_ABOUT THIS EXERCISE_. What you need to produce from the material below is an exact transcription of the lines from the one with "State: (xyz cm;" through the one with "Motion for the", both included, and no other line.

_COLLECTED DATA_.
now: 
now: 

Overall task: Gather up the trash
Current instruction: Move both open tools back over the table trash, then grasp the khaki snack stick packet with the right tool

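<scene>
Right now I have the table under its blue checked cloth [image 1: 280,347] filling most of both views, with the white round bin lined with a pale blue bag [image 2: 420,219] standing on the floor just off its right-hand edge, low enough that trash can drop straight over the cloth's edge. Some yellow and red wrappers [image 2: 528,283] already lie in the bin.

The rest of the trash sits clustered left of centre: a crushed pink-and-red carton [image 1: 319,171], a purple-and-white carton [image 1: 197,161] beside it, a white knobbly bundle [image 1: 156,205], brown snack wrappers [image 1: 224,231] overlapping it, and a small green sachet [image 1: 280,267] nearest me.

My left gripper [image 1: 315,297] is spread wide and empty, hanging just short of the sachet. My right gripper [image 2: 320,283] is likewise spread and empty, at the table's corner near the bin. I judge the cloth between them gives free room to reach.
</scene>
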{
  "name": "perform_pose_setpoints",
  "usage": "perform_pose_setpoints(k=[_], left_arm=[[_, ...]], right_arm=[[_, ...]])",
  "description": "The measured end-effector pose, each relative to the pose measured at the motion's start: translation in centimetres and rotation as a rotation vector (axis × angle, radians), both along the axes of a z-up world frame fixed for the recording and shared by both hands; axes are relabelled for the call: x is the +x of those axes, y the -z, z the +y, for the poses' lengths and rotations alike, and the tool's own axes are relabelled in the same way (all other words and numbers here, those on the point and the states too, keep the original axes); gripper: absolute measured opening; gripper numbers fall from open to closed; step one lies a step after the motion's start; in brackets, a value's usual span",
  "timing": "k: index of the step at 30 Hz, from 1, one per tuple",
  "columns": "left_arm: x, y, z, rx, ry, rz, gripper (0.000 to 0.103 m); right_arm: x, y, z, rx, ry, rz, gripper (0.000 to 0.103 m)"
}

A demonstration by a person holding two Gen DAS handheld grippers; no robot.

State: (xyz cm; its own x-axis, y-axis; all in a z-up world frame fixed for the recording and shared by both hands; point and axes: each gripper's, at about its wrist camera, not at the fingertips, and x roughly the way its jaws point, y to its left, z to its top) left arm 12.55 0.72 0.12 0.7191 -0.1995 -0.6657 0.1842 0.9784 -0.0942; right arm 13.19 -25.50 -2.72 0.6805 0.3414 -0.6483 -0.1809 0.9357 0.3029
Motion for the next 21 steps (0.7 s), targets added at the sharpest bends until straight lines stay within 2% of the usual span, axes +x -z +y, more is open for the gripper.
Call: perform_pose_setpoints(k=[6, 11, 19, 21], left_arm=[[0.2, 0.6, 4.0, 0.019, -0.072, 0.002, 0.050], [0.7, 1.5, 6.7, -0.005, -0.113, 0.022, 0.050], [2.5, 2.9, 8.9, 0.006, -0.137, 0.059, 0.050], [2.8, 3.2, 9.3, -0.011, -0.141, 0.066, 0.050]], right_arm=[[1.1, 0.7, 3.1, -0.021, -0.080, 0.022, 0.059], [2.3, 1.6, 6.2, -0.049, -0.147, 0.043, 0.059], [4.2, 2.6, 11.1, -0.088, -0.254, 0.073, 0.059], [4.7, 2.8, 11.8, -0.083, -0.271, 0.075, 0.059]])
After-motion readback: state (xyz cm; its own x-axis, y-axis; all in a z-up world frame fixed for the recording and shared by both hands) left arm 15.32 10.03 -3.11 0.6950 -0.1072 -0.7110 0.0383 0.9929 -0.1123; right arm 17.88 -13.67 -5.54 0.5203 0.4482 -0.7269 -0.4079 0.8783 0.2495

_THE ANSWER_.
State: (xyz cm; its own x-axis, y-axis; all in a z-up world frame fixed for the recording and shared by both hands; point and axes: each gripper's, at about its wrist camera, not at the fingertips, and x roughly the way its jaws point, y to its left, z to its top) left arm 12.55 0.72 0.12 0.7191 -0.1995 -0.6657 0.1842 0.9784 -0.0942; right arm 13.19 -25.50 -2.72 0.6805 0.3414 -0.6483 -0.1809 0.9357 0.3029
Motion for the next 21 steps (0.7 s), targets added at the sharpest bends until straight lines stay within 2% of the usual span, axes +x -z +y, more is open for the gripper.

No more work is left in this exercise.